Yes, I am a credit card defaulter.
Now that THAT’s out of the way I would like to share with you what I have learned while researching how I could best pay off my debts.
First note: I am a defaulter NOT a defrauder. Those are two very different things.
A Defaulter is someone who, for one reason or another, is not at the moment capable of paying his credit card debt.
A Defrauder, on the other hand, is someone who used false information to acquire the credit card in the first place. This is what happened in Singapore recently when several people from a credit card sales company were arrested for falsifying employment details of several clients just so their applications for credit cards would be approved by the issuing banks.
I am a defaulter. I had used my credit card, when it was active, to buy groceries to feed my family and pay household utility bills. I didn’t even use the cash advance facility, because my issuing bank had not enabled it for my account. I was settling my bills back then, every payday via online banking, because our payroll bank was also my CC issuing bank. I could pay direct from online access.
Then Typhoon Ondoy struck. And from then on I had been unable to make payments on the card. Too many repairs on the house, too many furniture rendered useless and needed replacement. I had maxed out my card and had to use cash on hand for purchases.

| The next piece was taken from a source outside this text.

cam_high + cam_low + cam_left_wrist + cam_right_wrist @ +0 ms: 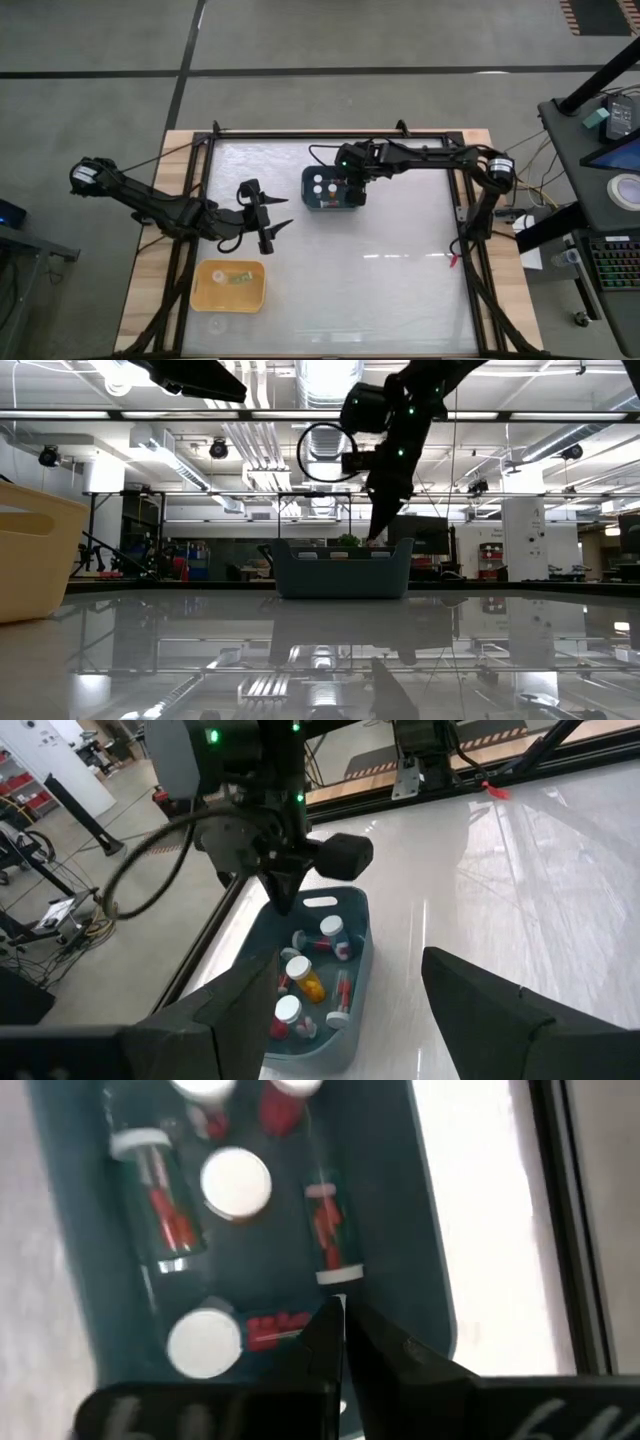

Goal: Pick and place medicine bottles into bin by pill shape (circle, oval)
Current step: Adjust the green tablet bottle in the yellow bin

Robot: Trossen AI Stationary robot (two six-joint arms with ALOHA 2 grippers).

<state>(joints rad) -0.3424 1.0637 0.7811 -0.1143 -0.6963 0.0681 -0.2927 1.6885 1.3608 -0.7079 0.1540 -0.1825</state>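
While my left fingers (272, 226) hang spread near the yellow bin (229, 285) at seven o'clock, my right fingers (343, 1342), pressed together, dip into the blue bin (331, 203) of medicine bottles (235, 1181).

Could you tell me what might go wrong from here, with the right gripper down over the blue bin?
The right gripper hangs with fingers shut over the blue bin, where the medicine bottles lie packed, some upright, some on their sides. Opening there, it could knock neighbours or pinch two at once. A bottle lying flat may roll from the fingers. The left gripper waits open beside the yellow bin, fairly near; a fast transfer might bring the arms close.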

I am writing this now because a law firm has contacted me by mail, and is now demanding that I pay an amount that is more than three times my card’s credit limit, and to pay thirty percent of that amount within the next five days to avoid litigation. When I contacted the law firm to confirm and negotiate I was told that the payment was necessary before they could send me the restructuring agreement. In the meantime I had to come up with several thousand pesos to give to them.
While I was pondering how on earth I was to manage that when I was currently jobless and sending one child to college, I recalled a conversation I had with a friend recently. He had mentioned that people in the legal department of any company usually had a difficult time getting a credit card, and that was mainly because credit card issuers know that these people knew their rights.

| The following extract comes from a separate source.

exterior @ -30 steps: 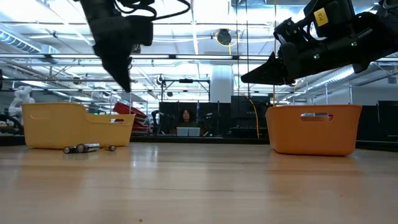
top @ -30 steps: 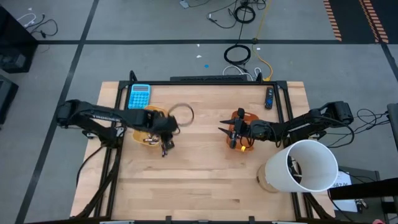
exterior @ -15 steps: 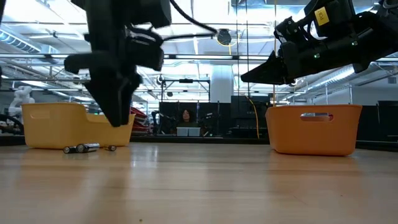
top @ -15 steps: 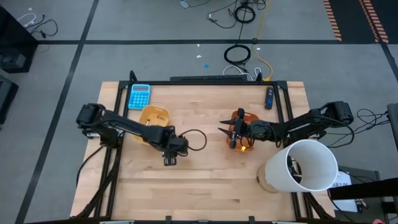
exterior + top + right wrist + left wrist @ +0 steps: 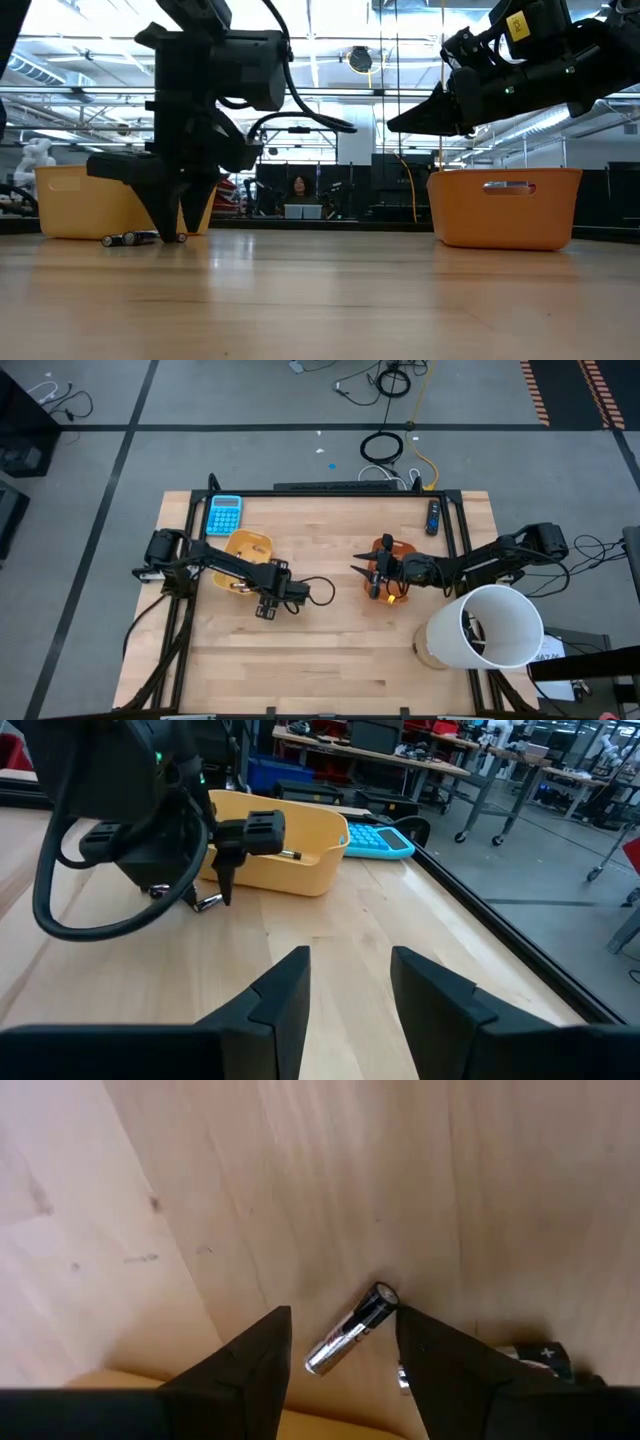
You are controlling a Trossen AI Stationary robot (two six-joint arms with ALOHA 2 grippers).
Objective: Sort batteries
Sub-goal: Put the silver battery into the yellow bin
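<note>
We see the left gripper (image 5: 266,610) lowered to the pale wooden table (image 5: 330,660), just in front of the yellow plastic tray (image 5: 246,550), its two dark fingers (image 5: 250,1370) spread apart and holding nothing. Between those fingers, in the left wrist view, lies a small black-and-silver cylindrical battery (image 5: 351,1330) flat on the wood, tilted across the gap and touching neither finger as far as we can tell. Just beside the same gripper, past one finger, a second battery with a plus mark (image 5: 532,1355) lies on the table, partly hidden. In the low view the left gripper (image 5: 172,222) points straight down with its tips at the table surface, right among a short row of small batteries (image 5: 132,238) that lie on the wood against the front of the yellow tray (image 5: 90,200). The right gripper (image 5: 358,568) hangs above the table beside the orange plastic tray (image 5: 390,575), well apart from the left gripper; its dark fingers (image 5: 285,1000) stand apart with nothing between them. From the right wrist view the left gripper (image 5: 208,898) shows farther off, in front of the yellow tray (image 5: 290,855), with a blue calculator (image 5: 375,838) beyond it. A large white cylinder (image 5: 487,625) stands near the right arm's side of the table.
</note>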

And what are OUR RIGHTS, as credit card holders now unable to make payment for one reason or another?
I looked this up in Google — something I should have done long ago — and I found these two blogs:
Clickmarbin, in his blog post How to Deal with Credit Card Debt Collectors in The Philippines? has made be breathe easier by informing me of my rights as a credit card defaulter. In addition to that, he has also written this: A Credit Card Debt Collector in The Philippines Can Tell A Lie.
Further reading revealed another source, Mr. Banker, in his blog post Utang – What I’d Do!. This is one of many very informative and down-to-earth advice for credit card defaulters, in his blog DISKARTE (Guidelines on Credit Cards Paranoia).
These two bloggers have helped me sleep better after I read their articles, knowing that I am EMPOWERED TO PAY MY DEBTS, but in a manner in which I can afford.
Here is an excerpt from Mr. Banker’s blog:
1. Ask for a Statement of Account
This is the FIRST step. You mean you will just accept ANY amount just because of their say so?…. okay, I give up then. go ahead, pay.
Otherwise, you cannot go to Step 2 without resolving this issue first.
2.Once received, review.
Is it duly signed and certified correct by an authorized bank signatory?
You would not want a janitor signing your SOA, would you?
3.Offer what you can afford ONLY,not what they want.
You are the one responsible for its payment,not them.
propose reductions or waivers.
(especially those excessive charges!)
4.If there’s an Agreement,document it!
no verbal agreement. they can deny it later on.
5 If they won’t agree, don’t force yourself to pay even if you cannot afford.
it will just dig you deeper further into debts.
6.Since no agreement can be made,let the court to decide.
(definitely, the court will reduce it!)
So now, you have your reason everytime they call.
How can they collect when you are still asking for that SOA?
How can they charge you with RA 8484(Intention to Defraud)?
How can they file a case when you are willing to settle it?
Learn from your lessons after that. Avoid making the credit card as your financial crutches.
Perhaps the most important advice is the last line. Contrary to what some readers may think, Clickmarbin and Mr. Banker are not advocating non-payment. What they are advocating is CREDIT CARD DEBT PAYMENT within one’s means.
I may be a defaulter, but I am by no means a defrauder. My credit card issuer has my complete contact details, and so does the collection agency. I answer my phone calls personally and I do reply to text messages and calls when I am able to do so.
No credit card collector has the right to bully me into paying an exorbitant amount to “settle” my debt. No credit card collector has the right to coerce me into paying by sending threatening text messages, or pretending to be sheriffs who can come into my house take away my property in payment for my debt. I am not hiding, they know where to find me. I am willing to pay, but within my means.
I hope whoever reads this and happens to be on the same boat as I am will visit the other blogs that I have linked to above, and know that we do have our rights and that we should uphold them.